その日から、オーガスタは毎日猛練習を始めた。全ては王子に少なくとも一発食らわせるために。その一心でひたすら練習をし、やっと何とか形になってきた、数日後。オーガスタは気合の入った表情で、ウィリアムの前に立っていた。
「一発でも打ち合えるように頑張ります!」
「だからそれでいいの!?」
エイドが突っ込む。その周りにはどこから聞きつけてきたのか、観客が大勢いた。一方のウィリアムは、余裕を通り越して気だるげである。
「見世物になるとは聞いていないんだが」
「みんな殿下と初の女見習い騎士に興味があるようですね」
ウィリアムの隣でアランが言った。彼は審判役なのだそうだ。
「え、こんな大がかりなの?」
オーガスタは辺りを見回して青ざめた。
「某もこんな風になるとは思ってなかったわい」
「なんか俺の方が緊張してきた……」
ローゼンハイン老師とエイドも呆気に取られている。
「では、両者、よーい」
「え、え?」
「はじめ!」
オーガスタの心の準備ができていないまま、試合はあっという間に始まってしまった。

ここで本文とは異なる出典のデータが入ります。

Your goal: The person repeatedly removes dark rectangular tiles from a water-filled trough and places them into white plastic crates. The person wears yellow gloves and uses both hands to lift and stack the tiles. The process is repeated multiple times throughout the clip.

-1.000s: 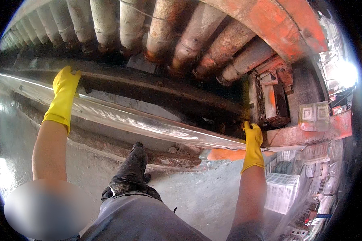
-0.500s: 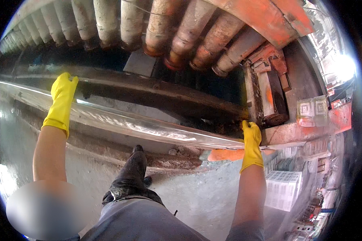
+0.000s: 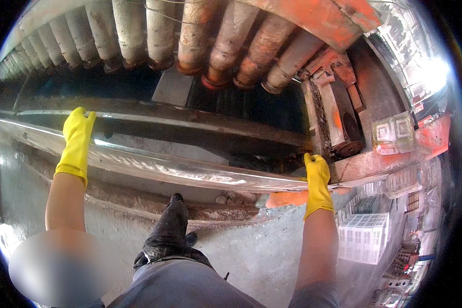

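A long shiny metal sheet (image 3: 190,172) lies across the front of a rusty machine, running from the far left to the right. My left hand (image 3: 78,134), in a yellow rubber glove, rests flat on the sheet's left part with its fingers pointing away from me. My right hand (image 3: 317,174), also in a yellow glove, grips the sheet's right end beside a rusty orange machine block (image 3: 329,120). Above the sheet, a row of thick rusty rollers (image 3: 210,36) fans out over a dark gap.
My dark trouser leg and boot (image 3: 170,231) stand on the wet grey concrete floor (image 3: 251,256) under the sheet. A white plastic crate (image 3: 363,237) sits at the right. A clear plastic container (image 3: 394,133) rests on the orange machine frame.
The view has shifted slightly, so the rollers and machine sit a little lower. Both gloved hands stay on the metal sheet, the left one a bit further right.
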Demonstrator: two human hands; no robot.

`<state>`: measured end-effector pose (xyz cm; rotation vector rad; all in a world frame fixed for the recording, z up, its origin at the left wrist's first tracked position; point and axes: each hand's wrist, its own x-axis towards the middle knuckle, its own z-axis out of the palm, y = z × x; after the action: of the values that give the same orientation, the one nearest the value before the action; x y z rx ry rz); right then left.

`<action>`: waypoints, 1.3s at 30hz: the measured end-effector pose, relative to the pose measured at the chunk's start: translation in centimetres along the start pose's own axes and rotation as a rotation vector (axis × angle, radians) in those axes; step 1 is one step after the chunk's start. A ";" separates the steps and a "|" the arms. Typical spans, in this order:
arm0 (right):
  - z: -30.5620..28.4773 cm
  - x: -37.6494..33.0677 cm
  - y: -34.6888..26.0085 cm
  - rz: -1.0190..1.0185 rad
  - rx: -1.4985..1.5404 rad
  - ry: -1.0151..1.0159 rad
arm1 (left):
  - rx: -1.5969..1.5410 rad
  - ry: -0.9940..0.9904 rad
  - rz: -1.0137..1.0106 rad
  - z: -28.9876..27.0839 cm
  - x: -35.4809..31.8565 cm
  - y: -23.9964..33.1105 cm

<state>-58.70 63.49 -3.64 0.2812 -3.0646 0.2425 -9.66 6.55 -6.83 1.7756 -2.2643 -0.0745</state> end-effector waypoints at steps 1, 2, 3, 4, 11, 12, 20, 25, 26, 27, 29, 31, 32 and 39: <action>0.1 0.1 0.0 0.001 -0.002 0.003 | 0.001 -0.011 -0.002 -0.1 0.0 0.1; 0.1 0.1 0.1 0.005 0.004 0.000 | 0.001 -0.029 -0.018 -0.2 0.0 0.2; 0.0 0.0 0.0 0.009 0.009 -0.002 | 0.000 -0.049 -0.035 -0.6 -0.1 0.6; -0.1 0.0 -0.1 0.013 0.014 -0.004 | -0.001 -0.068 -0.051 -0.8 -0.2 0.8; 0.0 0.1 -0.1 0.007 0.025 -0.006 | -0.008 -0.071 -0.068 -0.9 -0.1 0.7; 0.1 0.1 0.0 0.012 0.030 -0.004 | -0.013 -0.079 -0.072 -1.2 -0.2 0.9; 0.5 0.6 0.6 0.006 0.013 -0.011 | 0.004 -0.083 -0.070 -1.3 -0.3 1.2; 0.6 0.5 0.7 0.003 0.011 0.004 | 0.006 -0.082 -0.071 -1.5 -0.4 1.4; 0.5 0.5 0.7 0.001 0.015 0.006 | 0.006 -0.087 -0.072 -1.4 -0.4 1.4; 0.5 0.4 0.6 -0.001 0.022 0.007 | 0.007 -0.090 -0.073 -1.4 -0.3 1.4; 0.4 0.3 0.6 -0.003 0.030 0.009 | 0.007 -0.096 -0.070 -1.3 -0.2 1.3; 0.0 0.1 0.1 -0.008 0.036 0.005 | 0.008 -0.098 -0.066 -1.4 -0.2 1.1; 0.0 0.0 0.0 -0.006 0.037 -0.003 | 0.011 -0.092 -0.068 -1.4 -0.3 1.0; -0.2 -0.1 0.0 0.044 0.038 -0.020 | 0.004 -0.118 -0.086 -1.7 -0.3 1.5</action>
<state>-58.57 63.50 -3.42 0.2192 -3.0916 0.3024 -10.64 7.42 -4.95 1.9171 -2.2674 -0.1963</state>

まずはウィリアムが軽く打ってくる。
(あ、よかった、受けられる)
オーガスタはそれを難なく受け止めた。続いて二度、三度と打ち込まれるが、それも躱した。こちらがもう少しできると思ったのか、彼はさきほどより強く打ってくる。オーガスタにはまだそれを受け止めるだけの力がないので、何とか受け流していった。

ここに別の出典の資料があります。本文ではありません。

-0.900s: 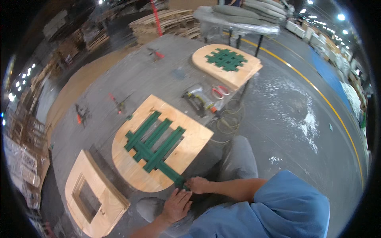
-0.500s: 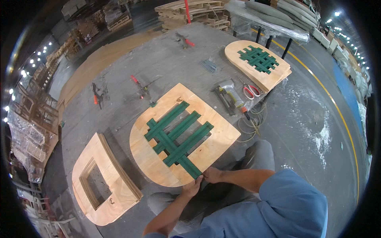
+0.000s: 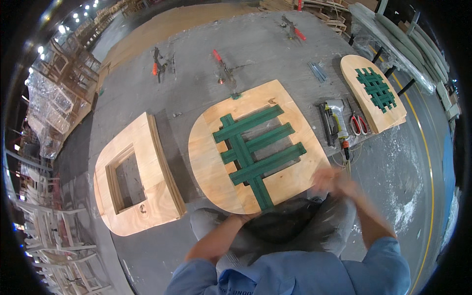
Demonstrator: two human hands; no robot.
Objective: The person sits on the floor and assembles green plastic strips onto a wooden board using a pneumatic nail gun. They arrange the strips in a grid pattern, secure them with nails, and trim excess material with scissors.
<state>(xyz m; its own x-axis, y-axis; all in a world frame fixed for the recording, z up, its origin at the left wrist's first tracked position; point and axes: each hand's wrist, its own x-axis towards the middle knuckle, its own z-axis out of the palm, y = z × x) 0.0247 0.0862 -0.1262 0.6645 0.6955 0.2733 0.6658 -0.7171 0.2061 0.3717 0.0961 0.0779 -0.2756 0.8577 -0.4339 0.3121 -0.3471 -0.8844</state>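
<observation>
At the left edge of a gray worktable (image 3: 187,42) lie stacked plywood frames (image 3: 156,177). By the table's near edge, a person's left hand (image 3: 247,217), its grip mostly hidden, meets the underside of a plywood panel (image 3: 209,160) crossed with green webbing straps (image 3: 244,156). The blurred right hand (image 3: 330,181) is at the panel's near-right corner, its hold unclear. Steady support and flat, taut straps would likely serve best. A staple gun (image 3: 339,118) and red-handled scissors (image 3: 358,124) lie toward the table's right edge.

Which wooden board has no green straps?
The left board, atop its stack: its opening is bare, while green straps cross the middle board and the right board.
</observation>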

防戦一方のオーガスタだったが、そこでウィリアムの予想しなかった動きに出る。一度距離を取り、そこから一気に走り寄る。彼はオーガスタがそのままの勢いで真っ直ぐ打ってくるだろうと、構えを取った。しかし、オーガスタは彼の数歩手前で、大きく跳躍した。そして重力の力を借りて、彼に上から渾身の力を突き付ける。
「……っ」
ウィリアムは慌ててオーガスタの剣を受け止めた。
(老師直伝の、周りの力を借りて軽い力でも大きい威力を出せるやり方だけど、だめだったか)

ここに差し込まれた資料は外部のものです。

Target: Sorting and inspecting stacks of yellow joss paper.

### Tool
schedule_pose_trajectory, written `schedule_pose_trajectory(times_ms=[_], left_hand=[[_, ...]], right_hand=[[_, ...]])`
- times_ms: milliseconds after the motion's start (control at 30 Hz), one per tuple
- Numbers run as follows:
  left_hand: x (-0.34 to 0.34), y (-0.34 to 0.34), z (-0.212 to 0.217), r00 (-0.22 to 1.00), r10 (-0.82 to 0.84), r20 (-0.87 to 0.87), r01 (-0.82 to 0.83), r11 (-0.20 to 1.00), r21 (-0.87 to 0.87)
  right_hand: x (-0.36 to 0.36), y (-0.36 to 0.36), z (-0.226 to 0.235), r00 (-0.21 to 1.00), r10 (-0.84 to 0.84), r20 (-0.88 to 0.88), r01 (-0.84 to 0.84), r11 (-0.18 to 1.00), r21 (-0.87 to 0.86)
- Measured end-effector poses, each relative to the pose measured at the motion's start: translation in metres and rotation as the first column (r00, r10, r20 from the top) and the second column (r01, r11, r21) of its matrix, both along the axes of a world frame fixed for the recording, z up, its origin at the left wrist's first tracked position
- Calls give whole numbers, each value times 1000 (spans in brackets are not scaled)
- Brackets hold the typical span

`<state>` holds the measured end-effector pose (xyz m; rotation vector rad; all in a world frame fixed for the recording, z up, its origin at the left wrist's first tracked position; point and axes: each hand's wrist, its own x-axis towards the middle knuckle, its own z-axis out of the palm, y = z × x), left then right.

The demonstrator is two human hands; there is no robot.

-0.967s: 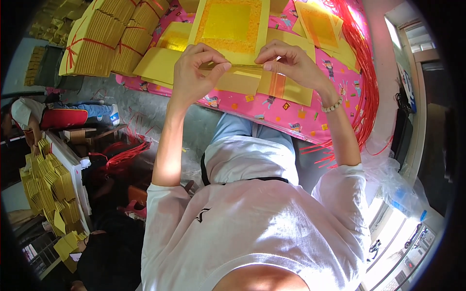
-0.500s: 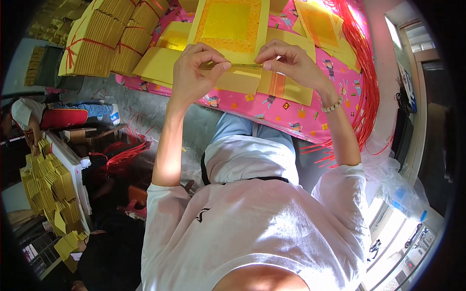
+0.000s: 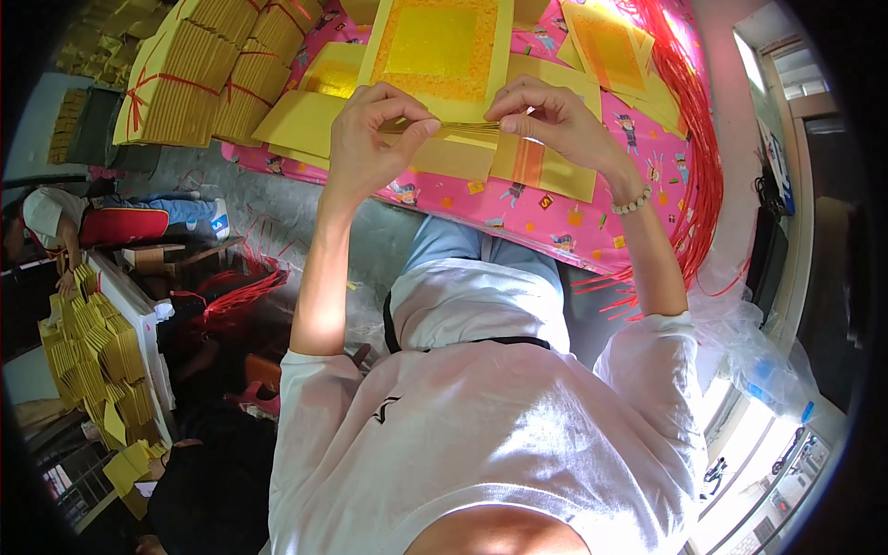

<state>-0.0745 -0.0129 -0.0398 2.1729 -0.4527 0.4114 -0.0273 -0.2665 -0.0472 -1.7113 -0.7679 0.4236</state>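
Observation:
A stack of yellow paper sheets (image 3: 437,51) lies in front of me, its top sheet bearing a shiny gold square with an orange border. At the stack's near left corner my left hand (image 3: 372,129) is closed, thumb and fingers pinching the paper edge. My right hand (image 3: 544,118), with a beaded bracelet at its wrist, pinches the near right corner in the same way. Beneath the stack's near edge is a plain yellow folded piece (image 3: 453,157). A yellow sheet with orange stripes (image 3: 564,176) lies below my right hand.
Bundles of folded yellow paper (image 3: 176,79) tied with red string stand at the left of the pink patterned tablecloth (image 3: 435,196). Long red strings (image 3: 698,176) hang over the right side. Other people sit at the left by a white table (image 3: 139,310) heaped with yellow paper.
My hands and the stack stay practically where they were. At the far left, another person's hand shifts slightly over the yellow paper.

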Motion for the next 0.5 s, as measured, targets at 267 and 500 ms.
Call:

オーガスタは地面に着地するとそのままウィリアムに切りかかろうとした。しかし。
「……あれ?」
何だか体がおかしい。めまいがする。オーガスタは大きくふらついた。
「っおい!」
さすがにこれは彼にも予測できなかったようだ。ウィリアムは慌てて剣を引っ込めた。オーガスタはそのまま倒れかける。
「しっかりしろ!」
(あれ、倒れてない?)
ぼんやりしたまま顔を上げてみると、彼が片手でオーガスタが倒れないように支えていた。
「誰か、医務室に運べ!」
「は」
(あ、睡眠不足のつけがここできたか……)
オーガスタは誰かに運ばれながら、ぼんやりした頭で暢気にそんなことを思ったのだった。